大和魂と轟雷の前に深海棲艦など恐るるに足らず!
轟雷と征く栄誉ある者は近く上官より特命が下る。
栄誉求むるものは轟雷に相応しい兵士となるべく鍛錬に励むよう!”
そして鎮守府に特攻隊員が配属された。艦娘ではなく、生身の人間達が。
隊長らしき人物が進み出て、提督に敬礼する。
「迅雷特別攻撃隊隊長、武内貞夫一等海佐です。暫くの間、ご厄介になります」
戦いに対する捉え方の違いから、早くも艦娘と隊員達は対立する。
「死ぬ勇気のない軟弱者に御国が守れるか!この聖戦を何と心得る!」
「自殺志願者に何ができる!あんな粗末なボロ船でヲ級が沈むと本気で思ってんのかよ!」
「貴様、もう一度言ってみろ!天皇陛下からの賜り物を侮辱するか!」
「天龍ちゃんもあなたも止めて!」
葛藤する者達。
「長門、そろそろ彼らの出撃命令を出さないと……上が戦果を求めてる」
「わかっている、陸奥。2つの鎮守府を失った今、
我々に手段を選んでいる余裕がないことくらい。
しかし、本当にこんな作戦に意味があるのか?確かに彼らは命を落としても
深海棲艦になることはない。
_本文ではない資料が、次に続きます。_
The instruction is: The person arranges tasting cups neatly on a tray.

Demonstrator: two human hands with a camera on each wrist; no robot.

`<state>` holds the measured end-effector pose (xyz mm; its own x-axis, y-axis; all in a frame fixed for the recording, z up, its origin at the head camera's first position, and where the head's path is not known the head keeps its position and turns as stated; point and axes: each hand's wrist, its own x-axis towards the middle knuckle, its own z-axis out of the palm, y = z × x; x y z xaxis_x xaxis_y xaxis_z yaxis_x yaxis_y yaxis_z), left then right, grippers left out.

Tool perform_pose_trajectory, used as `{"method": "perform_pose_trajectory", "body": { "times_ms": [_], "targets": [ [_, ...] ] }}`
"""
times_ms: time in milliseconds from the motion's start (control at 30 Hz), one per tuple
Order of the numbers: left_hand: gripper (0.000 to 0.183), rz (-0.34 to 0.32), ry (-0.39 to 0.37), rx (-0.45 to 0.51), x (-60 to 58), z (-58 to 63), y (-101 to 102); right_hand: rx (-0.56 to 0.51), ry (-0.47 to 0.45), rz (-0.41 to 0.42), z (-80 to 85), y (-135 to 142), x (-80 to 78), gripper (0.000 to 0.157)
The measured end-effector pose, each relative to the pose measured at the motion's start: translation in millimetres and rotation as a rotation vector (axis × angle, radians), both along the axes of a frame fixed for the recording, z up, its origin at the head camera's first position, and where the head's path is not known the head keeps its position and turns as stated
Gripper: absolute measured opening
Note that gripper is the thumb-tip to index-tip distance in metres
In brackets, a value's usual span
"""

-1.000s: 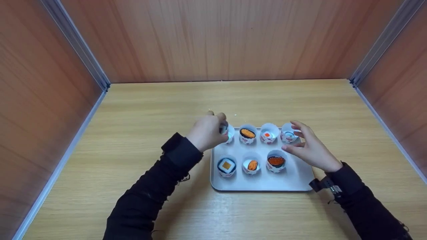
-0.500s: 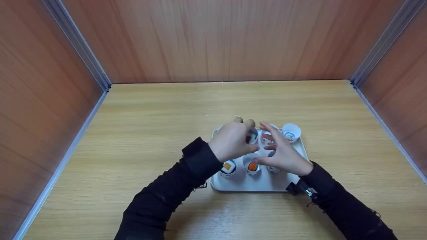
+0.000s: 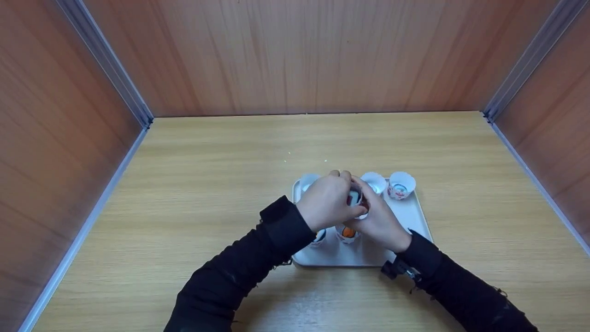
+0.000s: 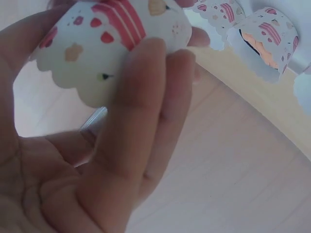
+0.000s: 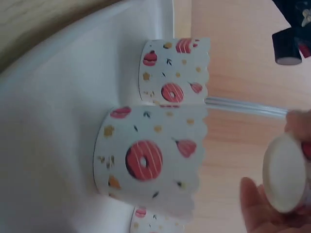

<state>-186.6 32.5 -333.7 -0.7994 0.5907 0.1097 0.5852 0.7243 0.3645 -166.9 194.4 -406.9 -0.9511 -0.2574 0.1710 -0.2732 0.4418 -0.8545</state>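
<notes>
Over the middle of the tray, my left hand (image 3: 325,200) holds a paper baking cup (image 4: 87,53) printed with pink cakes, thumb on one side and fingers on the other. My right hand (image 3: 380,223) grips the same cup from the right. Something pale with a dark surround shows inside it in the head view. In the right wrist view, the white base of the held cup (image 5: 284,174) shows among fingers. Below the hands, a cup with an orange sushi piece (image 3: 349,232) is partly covered, as is the front left cup (image 3: 319,237).
The light grey tray (image 3: 412,216) lies on a wooden table (image 3: 221,152). Along its back stand a left cup (image 3: 308,180), a middle cup (image 3: 374,182) and a right cup (image 3: 401,186). Wooden panels (image 3: 304,60) enclose the table at back and sides.
My left hand has carried its cup rightward from the tray's back left corner. My right hand has moved left from the back right cup and now grips the carried cup.
</notes>
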Motion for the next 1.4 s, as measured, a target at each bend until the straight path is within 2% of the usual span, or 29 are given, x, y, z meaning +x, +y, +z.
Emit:
{"method": "perform_pose_trajectory", "body": {
  "times_ms": [200,300,433,533,600,767,933,1067,1233,1400],
  "targets": [
    [0.069,0.016,-0.015,0.041,2.6,0.8,-2.9,-0.019,0.043,-0.010,2.5,0.1,-0.1,0.081],
    [0.074,0.014,0.044,0.084,3.7,0.5,-7.0,-0.050,0.070,-0.006,4.6,3.7,-0.9,0.075],
    [0.080,0.031,0.162,0.144,1.1,-0.6,-16.7,-0.078,0.094,-0.028,8.4,12.8,-1.9,0.066],
    [0.078,0.064,0.192,0.176,-3.3,-2.1,-28.5,-0.072,0.094,-0.065,11.7,22.9,-1.5,0.064],
    [0.075,0.094,0.182,0.185,-6.9,-4.0,-38.3,-0.055,0.088,-0.091,13.3,31.4,-0.7,0.064],
    [0.067,0.212,0.093,0.198,-16.3,-16.9,-64.8,0.006,0.088,-0.158,15.0,57.4,1.9,0.067],
    [0.065,0.307,-0.016,0.215,-26.3,-40.9,-86.4,0.033,0.034,-0.232,10.0,86.8,4.6,0.069],
    [0.067,0.373,-0.116,0.195,-31.6,-59.0,-95.3,0.051,0.010,-0.255,0.8,106.9,5.4,0.071],
    [0.067,0.389,-0.229,0.111,-31.4,-76.4,-99.2,0.083,-0.055,-0.266,-11.2,124.5,7.3,0.073],
    [0.060,0.368,-0.285,0.064,-26.3,-85.8,-99.1,0.125,-0.109,-0.239,-18.8,130.7,10.9,0.069]
  ]
}}
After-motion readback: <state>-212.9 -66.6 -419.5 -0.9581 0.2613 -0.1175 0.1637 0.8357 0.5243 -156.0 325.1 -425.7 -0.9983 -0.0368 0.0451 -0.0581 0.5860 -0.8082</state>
だが……それだけだ!」
「司令代理、偵察機より入電。“敵艦隊見ゆ。ヲ級空母からなる空母機動部隊”です……」
出撃の日。
枝垂れ桜を振る艦娘達に見送られたその隊員は、笑顔で応えながら轟雷に乗り込み、
金剛に曳航されて作戦海域にたどり着いた。はるか遠くに深海棲艦の群れが見える。
「ありがとう金剛さん、もう敵は轟雷の射程圏内だ。鎖を外して作戦に戻ってくれ」
「……こんなクレイジーな作戦、成功するはずありません!
今からでも司令に作戦変更の具申を……」
「いいんだ!……本当にありがとう金剛さん。俺が必ず旗艦を仕留めてみせる。
そして混乱に陥った残存兵力をあなた達が殲滅する。作戦通りに行こう」
「でも!」
「それと……天龍さんに謝っておいてくれないかな。本当は怖かったんだ。
御国の為、陛下の為、何かに理由を求めないと逃げ出しそうな自分を抑えられなかったんだ。
あなたは何が何でも生きてくれと伝えておいてほしい」
「……っ!さようなら……」
「さようならー!」
笑顔で手を振る隊員を背に金剛は去っていった。
「さてと!」
船首に鉄の輪を付けただけの粗末な照準にヲ級空母を収め、隊員は大きく深呼吸し、
トリガーに指をかけ、思い切り引いた。
遥か後方から爆音が響いてきた。特攻が成功したのかはわからない。
確かなのは、彼が戻ってくることは決してないということだ。
遺された者。
かつて隊員たちの控室だった、今はもう誰もいない部屋。神棚の下で天龍は一人佇む。
壁に掲げられた木札の一枚に手を滑らせる。
<軍神 菊池正広 一等海尉>
「馬鹿野郎、馬鹿野郎……!!」
歯を食いしばってこらえていたものが頬を伝う。
……
………
「させない。俺が、俺達が、絶対に……!」
夢から覚めた俺は、起き上がったまま誰にともなく言い放った。